Caivano – L’Assessore alle Politiche Sociali del Comune di Caivano, Giuseppe Precchia, interviene per rispondere alle critiche mosse dalla Consulta comunale per la disabilità e rilanciate da sedicenti testate online in merito all’organizzazione dei centri estivi destinati ai minori con disabilità.
Al centro della vicenda vi sono le accuse secondo cui gli annunci dell’Amministrazione sarebbero rimasti privi di effetti concreti, lasciando sole le famiglie dei bambini con disabilità. Una ricostruzione che l’assessore definisce «non corrispondente ai fatti» e che intende confutare attraverso gli atti amministrativi e i dati trasmessi dagli uffici comunali.
Secondo quanto riferito dall’Assessorato, per i Centri Estivi 2026 sono state presentate complessivamente 160 domande, delle quali 100 sono state ammesse. Tra queste figurano 22 istanze relative a minori con disabilità e, al momento della rilevazione effettuata dagli uffici, 14 bambini stavano già partecipando alle attività estive.
L’elenco predisposto dagli uffici comunali evidenzia inoltre che 14 voucher risultano ritirati, mentre 8 non sono stati ancora ritirati. I voucher utilizzati sono stati distribuiti tra tre soggetti gestori: sei presso Un’Infanzia da Vivere, cinque presso Phoenix e tre presso Progetto Ambiente.
«È necessario chiarire un concetto elementare – afferma Precchia –: un voucher non ritirato non equivale a un minore escluso dal Comune e non può essere trasformato, con una forzatura comunicativa, nella prova di un servizio negato dall’Amministrazione».
L’assessore richiama anche due casi riguardanti minori con disturbo dello spettro autistico. In queste situazioni, spiega, gli uffici hanno contattato le terapiste che già seguono i bambini nei percorsi domiciliari, verificandone la disponibilità a garantire due ore giornaliere di affiancamento durante i centri estivi. Restava da definire il coordinamento operativo con le famiglie per l’organizzazione del servizio.

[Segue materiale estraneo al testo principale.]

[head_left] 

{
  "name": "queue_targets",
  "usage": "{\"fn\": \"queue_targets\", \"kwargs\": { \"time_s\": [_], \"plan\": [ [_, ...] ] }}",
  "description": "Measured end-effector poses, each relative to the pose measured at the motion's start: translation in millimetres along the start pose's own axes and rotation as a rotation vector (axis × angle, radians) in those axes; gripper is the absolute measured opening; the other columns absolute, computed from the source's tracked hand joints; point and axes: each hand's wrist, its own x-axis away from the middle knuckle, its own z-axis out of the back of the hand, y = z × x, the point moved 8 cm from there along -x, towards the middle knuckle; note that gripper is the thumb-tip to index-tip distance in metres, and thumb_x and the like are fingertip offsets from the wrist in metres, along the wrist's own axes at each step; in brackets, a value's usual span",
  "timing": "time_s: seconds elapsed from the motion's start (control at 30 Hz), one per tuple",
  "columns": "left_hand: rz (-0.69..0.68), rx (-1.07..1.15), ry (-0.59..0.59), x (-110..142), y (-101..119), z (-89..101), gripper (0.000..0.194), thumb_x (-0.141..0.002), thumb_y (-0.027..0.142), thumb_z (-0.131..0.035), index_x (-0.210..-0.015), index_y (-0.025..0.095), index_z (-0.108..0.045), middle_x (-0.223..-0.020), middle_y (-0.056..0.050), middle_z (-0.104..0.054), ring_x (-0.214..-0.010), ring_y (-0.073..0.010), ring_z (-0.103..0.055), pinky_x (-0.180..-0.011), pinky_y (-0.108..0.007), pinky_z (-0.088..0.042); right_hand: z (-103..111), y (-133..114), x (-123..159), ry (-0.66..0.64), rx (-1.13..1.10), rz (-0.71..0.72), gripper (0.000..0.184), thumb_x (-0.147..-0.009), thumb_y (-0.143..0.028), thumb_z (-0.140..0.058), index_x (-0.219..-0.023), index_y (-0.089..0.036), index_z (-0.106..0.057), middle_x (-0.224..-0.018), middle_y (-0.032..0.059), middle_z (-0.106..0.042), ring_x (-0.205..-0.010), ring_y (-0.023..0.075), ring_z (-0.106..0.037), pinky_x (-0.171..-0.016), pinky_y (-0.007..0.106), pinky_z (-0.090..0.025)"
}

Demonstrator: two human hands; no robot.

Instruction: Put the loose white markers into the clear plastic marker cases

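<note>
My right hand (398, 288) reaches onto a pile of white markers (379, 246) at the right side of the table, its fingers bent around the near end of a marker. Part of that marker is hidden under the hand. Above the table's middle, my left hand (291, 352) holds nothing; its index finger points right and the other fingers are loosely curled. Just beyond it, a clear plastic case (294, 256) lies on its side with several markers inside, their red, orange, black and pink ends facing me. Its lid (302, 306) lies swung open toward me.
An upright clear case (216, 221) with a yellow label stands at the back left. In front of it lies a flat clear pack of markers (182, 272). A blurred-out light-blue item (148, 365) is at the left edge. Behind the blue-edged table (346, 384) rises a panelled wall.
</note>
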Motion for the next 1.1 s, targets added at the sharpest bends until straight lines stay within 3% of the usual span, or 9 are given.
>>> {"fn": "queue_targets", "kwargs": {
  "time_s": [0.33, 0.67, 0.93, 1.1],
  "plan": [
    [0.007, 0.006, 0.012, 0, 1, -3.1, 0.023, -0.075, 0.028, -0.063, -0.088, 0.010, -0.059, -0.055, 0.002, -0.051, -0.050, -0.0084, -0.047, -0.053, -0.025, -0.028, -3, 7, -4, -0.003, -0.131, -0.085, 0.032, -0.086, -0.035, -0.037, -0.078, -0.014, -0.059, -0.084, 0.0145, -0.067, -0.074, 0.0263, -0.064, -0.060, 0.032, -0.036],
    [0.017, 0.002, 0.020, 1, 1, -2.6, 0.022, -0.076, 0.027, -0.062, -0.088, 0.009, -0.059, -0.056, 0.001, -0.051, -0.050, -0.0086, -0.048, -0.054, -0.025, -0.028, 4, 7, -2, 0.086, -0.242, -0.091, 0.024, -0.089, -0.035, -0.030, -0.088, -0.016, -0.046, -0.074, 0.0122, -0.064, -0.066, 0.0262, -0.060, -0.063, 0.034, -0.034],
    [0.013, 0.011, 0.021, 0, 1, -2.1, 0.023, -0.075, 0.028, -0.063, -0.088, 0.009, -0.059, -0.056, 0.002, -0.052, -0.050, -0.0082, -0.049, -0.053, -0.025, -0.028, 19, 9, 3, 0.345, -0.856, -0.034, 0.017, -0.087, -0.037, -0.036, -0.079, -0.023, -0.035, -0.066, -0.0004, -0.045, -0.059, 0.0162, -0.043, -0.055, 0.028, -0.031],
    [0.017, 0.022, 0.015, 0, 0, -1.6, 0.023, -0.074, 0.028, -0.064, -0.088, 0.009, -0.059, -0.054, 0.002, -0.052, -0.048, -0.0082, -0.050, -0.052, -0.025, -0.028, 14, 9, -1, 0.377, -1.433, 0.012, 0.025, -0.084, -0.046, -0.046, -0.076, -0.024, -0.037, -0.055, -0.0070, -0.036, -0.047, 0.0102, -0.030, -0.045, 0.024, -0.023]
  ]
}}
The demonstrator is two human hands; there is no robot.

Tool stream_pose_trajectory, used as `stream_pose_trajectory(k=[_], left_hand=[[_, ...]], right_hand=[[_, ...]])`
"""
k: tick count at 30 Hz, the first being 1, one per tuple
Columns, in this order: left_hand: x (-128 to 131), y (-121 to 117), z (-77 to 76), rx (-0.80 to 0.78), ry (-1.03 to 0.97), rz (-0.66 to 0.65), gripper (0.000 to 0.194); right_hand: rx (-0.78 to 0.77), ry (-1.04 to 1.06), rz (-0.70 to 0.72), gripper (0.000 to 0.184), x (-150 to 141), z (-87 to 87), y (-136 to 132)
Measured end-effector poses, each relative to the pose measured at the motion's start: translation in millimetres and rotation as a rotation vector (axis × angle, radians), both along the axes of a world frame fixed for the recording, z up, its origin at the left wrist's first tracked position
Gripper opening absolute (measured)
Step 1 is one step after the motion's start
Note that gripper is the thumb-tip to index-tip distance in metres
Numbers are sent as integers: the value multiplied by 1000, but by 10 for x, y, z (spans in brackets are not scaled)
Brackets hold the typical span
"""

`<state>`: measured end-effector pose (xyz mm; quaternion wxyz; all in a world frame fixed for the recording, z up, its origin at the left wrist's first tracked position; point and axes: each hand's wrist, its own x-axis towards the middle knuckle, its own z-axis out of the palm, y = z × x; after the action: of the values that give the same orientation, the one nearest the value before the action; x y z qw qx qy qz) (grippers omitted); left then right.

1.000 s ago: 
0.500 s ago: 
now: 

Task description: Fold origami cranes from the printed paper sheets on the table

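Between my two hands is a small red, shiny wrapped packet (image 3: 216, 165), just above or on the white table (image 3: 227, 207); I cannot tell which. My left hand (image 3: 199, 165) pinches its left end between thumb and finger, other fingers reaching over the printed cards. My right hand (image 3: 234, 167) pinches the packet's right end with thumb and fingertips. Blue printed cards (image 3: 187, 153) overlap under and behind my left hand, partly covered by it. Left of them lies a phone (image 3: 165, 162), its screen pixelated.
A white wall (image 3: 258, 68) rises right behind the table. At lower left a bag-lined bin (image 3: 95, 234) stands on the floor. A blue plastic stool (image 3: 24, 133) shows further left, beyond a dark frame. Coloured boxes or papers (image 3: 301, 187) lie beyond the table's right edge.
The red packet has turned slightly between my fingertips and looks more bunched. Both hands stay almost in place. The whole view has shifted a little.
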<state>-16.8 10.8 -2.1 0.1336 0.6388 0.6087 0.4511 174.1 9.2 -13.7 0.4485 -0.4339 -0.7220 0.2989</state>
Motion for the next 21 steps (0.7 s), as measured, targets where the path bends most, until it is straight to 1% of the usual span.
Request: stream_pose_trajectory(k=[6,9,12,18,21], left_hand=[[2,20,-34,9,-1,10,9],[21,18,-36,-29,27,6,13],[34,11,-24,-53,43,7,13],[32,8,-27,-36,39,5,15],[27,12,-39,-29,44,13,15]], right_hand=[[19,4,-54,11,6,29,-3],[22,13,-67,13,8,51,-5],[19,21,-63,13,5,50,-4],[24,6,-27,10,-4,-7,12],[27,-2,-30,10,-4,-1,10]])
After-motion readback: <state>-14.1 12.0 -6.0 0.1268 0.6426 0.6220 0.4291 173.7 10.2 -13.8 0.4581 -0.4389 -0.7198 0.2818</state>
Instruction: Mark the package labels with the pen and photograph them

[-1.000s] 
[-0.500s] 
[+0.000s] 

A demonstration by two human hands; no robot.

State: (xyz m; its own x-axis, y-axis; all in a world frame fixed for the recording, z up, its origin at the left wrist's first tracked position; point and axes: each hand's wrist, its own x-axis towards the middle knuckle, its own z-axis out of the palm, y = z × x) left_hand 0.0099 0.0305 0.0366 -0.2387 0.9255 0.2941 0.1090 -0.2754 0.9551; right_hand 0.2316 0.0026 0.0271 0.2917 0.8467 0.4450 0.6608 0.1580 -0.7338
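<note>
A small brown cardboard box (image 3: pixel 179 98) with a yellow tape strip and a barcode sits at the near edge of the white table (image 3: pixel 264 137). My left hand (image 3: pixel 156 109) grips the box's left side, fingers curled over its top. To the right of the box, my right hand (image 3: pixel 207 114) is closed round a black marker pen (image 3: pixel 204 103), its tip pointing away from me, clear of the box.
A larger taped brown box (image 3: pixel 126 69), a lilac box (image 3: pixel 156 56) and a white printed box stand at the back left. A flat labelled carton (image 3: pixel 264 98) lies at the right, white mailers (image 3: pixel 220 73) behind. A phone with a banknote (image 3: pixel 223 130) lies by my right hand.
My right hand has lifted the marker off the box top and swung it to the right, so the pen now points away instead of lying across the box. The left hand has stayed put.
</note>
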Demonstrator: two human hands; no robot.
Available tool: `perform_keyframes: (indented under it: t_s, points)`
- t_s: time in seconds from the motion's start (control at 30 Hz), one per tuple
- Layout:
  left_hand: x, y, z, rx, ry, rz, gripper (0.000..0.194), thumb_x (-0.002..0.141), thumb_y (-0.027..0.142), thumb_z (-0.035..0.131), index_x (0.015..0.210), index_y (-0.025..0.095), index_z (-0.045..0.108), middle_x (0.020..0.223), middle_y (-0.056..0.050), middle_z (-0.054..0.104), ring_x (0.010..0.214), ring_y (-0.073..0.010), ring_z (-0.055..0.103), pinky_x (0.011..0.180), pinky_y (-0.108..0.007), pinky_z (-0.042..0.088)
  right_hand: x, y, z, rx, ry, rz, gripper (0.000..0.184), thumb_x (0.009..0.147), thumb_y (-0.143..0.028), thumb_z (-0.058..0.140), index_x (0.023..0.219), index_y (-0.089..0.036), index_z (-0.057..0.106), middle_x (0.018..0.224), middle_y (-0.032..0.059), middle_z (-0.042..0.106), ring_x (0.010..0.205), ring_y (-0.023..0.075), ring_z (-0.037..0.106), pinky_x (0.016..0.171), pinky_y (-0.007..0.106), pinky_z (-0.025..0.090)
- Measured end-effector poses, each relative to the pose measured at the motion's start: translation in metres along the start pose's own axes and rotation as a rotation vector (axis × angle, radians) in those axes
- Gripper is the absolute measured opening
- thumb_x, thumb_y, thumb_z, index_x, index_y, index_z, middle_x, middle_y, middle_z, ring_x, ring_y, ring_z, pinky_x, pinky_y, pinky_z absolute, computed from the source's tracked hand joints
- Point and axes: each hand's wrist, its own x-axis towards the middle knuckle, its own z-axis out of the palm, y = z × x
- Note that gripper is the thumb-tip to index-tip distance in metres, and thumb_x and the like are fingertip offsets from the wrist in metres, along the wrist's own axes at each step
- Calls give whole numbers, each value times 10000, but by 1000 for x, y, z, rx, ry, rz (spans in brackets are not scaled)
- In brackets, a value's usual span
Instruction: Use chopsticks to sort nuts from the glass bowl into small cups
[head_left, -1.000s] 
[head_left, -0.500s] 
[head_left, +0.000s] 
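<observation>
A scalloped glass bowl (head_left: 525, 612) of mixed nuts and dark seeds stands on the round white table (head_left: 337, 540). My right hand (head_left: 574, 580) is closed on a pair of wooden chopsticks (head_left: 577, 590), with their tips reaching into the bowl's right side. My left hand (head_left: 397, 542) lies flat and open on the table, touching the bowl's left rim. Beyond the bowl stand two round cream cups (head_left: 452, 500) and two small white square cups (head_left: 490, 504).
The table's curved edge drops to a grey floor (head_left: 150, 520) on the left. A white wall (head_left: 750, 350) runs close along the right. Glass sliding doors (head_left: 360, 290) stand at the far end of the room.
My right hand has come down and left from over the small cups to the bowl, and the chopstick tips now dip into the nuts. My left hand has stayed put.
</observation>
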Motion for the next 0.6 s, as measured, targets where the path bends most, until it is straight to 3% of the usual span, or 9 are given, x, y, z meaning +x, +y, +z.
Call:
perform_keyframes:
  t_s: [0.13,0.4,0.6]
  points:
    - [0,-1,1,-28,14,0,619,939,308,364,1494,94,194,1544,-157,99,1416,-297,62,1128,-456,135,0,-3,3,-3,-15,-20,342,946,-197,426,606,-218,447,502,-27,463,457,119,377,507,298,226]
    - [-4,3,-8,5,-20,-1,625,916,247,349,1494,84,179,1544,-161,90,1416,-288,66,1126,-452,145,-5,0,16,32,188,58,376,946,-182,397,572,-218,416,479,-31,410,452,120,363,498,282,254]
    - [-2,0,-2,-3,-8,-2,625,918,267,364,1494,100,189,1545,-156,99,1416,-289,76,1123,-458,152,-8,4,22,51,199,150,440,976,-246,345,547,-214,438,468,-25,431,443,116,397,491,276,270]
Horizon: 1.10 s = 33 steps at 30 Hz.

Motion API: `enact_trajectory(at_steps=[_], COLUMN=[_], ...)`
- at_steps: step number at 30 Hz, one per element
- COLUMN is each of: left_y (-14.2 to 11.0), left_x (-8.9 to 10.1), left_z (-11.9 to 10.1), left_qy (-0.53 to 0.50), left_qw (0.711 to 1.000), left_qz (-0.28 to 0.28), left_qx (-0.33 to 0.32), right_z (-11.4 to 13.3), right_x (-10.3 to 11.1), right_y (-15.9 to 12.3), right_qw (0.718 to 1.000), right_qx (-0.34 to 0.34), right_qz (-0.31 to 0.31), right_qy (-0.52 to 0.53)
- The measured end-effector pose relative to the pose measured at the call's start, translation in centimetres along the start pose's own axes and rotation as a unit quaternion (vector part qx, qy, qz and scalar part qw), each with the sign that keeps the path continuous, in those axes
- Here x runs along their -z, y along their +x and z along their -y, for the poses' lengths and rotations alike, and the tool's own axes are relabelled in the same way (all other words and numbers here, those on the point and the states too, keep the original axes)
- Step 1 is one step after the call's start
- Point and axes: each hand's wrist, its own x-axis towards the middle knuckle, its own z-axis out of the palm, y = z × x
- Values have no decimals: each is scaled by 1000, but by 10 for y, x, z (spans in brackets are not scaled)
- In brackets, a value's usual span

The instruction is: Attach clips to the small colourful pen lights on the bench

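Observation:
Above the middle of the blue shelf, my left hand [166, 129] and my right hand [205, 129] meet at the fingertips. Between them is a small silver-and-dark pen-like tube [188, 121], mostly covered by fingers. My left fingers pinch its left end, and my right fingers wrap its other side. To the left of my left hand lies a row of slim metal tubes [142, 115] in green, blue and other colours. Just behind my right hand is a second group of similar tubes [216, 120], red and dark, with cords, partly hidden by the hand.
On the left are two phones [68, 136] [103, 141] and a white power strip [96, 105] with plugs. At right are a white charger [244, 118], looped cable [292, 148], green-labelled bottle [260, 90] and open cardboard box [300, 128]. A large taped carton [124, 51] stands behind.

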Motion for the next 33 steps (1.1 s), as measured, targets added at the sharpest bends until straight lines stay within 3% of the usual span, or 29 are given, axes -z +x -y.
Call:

Nel comunicato viene inoltre evidenziato come, alla data della rilevazione, non risultassero protocollate segnalazioni di disservizi provenienti dalla Consulta comunale per la disabilità né, salvo ulteriori verifiche in corso, da cittadini o utenti.
Per Precchia il tema non riguarda la legittimità della critica, ma il metodo con cui vengono formulate determinate affermazioni.
«Quando si sostiene pubblicamente che un servizio non esiste, che gli impegni sono rimasti sulla carta o che le famiglie sono state abbandonate – dichiara – non si esprime soltanto un’opinione politica, ma si formulano affermazioni precise sull’attività amministrativa che dovrebbero essere supportate da segnalazioni documentate e da una preventiva verifica presso gli uffici competenti».
L’assessore riconosce il ruolo della Consulta nel raccogliere segnalazioni, promuovere il dialogo tra istituzioni e famiglie e formulare proposte per il miglioramento dei servizi, ma sottolinea come tale funzione richieda un costante confronto con gli uffici comunali affinché le informazioni diffuse siano pienamente riscontrate.
«Sulla disabilità – conclude Precchia – non si costruiscono campagne mediatiche. Si lavora, si ascolta, si verificano i fatti e si migliorano i servizi. È ciò che questa Amministrazione sta facendo e continuerà a fare, rispondendo sempre con trasparenza, documenti e risultati concreti».
Infine, l’assessore auspica che anche la testata che ha rilanciato le contestazioni dia analogo risalto ai dati ufficiali contenuti nella documentazione amministrativa, rettificando quella che definisce una rappresentazione non corrispondente agli atti disponibili.